Quetta, Nov. 3: Jamal Kakar fits the typical image of an Afghan Talib. Other than the long beard, his black turban has become synonymous, in the Western media, with the radical Taliban.

However, Kakar, an ethnic Pashtoon, is a moderate Muslim and owns a cloth store near Meezan Square in Quetta, capital of Baluchistan, Pakistan’s largest province.

On Fridays, the square is awash with black turbans as Muslims head back home after prayers at the Meezan mosque. “It is Taliban all over, “ exclaimed a Western friend once he spotted hundreds of black-turbaned Pashtoons coming out of the mosque. “They are moving around freely, isn’t it surprising'” he asked his translator who barely managed to control his giggle.

“They are all locals and we see them daily,” the translator Samad Mustafa replied. He also explained to the American journalist that a turban — black, white or green — is an essential element of the Pashtoon dress code in this region. And the tradition transcends Pakistani borders as far as the southern provinces of Afghanistan, the birthplace of the Taliban movement.

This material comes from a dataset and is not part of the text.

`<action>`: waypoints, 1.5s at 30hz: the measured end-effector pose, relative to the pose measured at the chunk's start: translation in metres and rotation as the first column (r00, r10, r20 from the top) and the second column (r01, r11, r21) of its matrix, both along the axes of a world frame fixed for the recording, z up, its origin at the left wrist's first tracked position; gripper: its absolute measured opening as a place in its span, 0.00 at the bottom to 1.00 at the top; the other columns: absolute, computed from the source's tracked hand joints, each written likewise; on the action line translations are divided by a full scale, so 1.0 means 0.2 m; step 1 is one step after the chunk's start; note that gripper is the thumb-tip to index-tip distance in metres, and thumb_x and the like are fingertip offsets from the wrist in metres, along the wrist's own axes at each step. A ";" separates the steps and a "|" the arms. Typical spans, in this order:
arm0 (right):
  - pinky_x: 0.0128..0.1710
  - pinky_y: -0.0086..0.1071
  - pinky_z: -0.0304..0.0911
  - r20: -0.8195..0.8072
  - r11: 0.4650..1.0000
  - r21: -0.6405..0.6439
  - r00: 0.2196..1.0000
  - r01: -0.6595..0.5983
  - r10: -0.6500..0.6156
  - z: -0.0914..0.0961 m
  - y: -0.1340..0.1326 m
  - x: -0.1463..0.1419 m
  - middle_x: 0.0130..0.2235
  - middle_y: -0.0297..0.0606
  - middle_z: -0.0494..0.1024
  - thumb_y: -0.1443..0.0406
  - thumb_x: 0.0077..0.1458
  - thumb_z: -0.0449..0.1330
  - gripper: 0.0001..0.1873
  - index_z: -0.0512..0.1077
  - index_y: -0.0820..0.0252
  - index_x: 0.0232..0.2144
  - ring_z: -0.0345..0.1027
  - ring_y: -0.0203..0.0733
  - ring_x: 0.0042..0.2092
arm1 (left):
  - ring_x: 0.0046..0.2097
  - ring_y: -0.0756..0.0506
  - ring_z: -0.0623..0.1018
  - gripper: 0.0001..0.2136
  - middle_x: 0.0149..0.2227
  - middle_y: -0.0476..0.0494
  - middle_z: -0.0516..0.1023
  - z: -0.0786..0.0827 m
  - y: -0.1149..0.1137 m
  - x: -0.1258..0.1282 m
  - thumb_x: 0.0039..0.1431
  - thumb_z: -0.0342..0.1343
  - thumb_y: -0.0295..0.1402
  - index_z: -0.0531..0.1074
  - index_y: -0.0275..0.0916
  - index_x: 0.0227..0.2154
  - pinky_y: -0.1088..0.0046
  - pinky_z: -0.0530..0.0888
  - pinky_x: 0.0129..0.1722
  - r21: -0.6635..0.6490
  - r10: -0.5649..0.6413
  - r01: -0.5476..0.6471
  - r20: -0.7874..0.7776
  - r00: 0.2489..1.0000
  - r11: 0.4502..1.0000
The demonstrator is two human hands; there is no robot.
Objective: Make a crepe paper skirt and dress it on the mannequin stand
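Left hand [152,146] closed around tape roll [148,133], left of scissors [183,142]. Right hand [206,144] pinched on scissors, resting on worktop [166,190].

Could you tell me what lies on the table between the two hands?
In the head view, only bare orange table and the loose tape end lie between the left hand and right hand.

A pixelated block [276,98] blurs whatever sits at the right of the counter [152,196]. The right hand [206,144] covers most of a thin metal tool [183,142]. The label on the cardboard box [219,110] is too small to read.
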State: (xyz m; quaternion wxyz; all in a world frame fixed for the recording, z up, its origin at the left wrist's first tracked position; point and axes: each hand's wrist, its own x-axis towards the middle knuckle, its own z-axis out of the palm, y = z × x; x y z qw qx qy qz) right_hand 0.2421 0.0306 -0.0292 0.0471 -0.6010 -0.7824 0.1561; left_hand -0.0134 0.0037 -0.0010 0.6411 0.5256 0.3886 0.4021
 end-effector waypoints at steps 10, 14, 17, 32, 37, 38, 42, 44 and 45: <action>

But several Western media reports in early October reflected a gross ignorance about this Pashtoon custom, leading many to believe that the Taliban had swarmed into this town of over a million. “They are there in thousands, conspicuous by their black clothes, black turbans....,” the Western media reports said.

“Taliban and their staunch supporters may be hiding in the city or other towns of the province. But to project black-turbaned locals as Taliban and potential al Qaida activists is extremely unfair,” said Saleem Shahid, correspondent for the English-language daily, The Dawn. Due to its proximity to Kandahar, the spiritual capital of the former Taliban regime, Quetta and the border town of Chaman had served as a second home for Afghans.

The family of Afghan President Hamid Karzai, for instance, had lived in Quetta for two decades. Several Taliban leaders including Mullah Mohammad Omar and his foreign minister Wakil Ahmed Muttawakil had lived and studied at religious seminaries in and around the city. In addition to the abundance of black-turbaned and bearded people, most markets in Quetta bear a stark resemblance to downtown Kandahar.

According to Gul Agha, aide to a former Taliban foreign minister, Kandahar residents use the black colour for their turbans out of tradition and because they don’t have to wash it as frequently as the white ones. Agha added that the preference for a black turban had grown out of the dusty and dry climate in southern Afghanistan.